**BRIEF**
Within the data below, copy each line where the string "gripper" is found.

# # # #

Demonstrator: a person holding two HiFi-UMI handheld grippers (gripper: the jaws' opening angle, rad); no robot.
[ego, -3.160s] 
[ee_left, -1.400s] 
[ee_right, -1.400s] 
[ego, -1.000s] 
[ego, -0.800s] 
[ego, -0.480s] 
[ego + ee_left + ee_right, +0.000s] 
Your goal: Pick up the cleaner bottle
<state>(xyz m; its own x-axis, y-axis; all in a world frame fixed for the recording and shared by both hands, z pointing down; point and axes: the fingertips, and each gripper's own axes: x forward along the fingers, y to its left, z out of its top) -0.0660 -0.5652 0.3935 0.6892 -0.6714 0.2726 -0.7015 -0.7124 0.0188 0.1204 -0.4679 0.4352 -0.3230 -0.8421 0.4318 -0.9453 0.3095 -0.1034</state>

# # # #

**TASK RESPONSE**
Demonstrator: a person holding two HiFi-UMI handheld grippers (gripper: the jaws' opening angle, rad); no robot.
<state>(xyz m; its own x-axis, y-axis; all in a world frame fixed for the recording and shared by both hands, z pointing down; point and axes: the fingertips, and each gripper's own axes: x forward along the fingers, y to its left, z out of its top) -0.0660 -0.5652 0.3935 0.6892 -0.6714 0.2726 -0.7015 -0.7124 0.0188 0.1204 -0.4679 0.4352 -0.3230 -0.8421 0.4318 -0.9453 0.3095 -0.1034</state>

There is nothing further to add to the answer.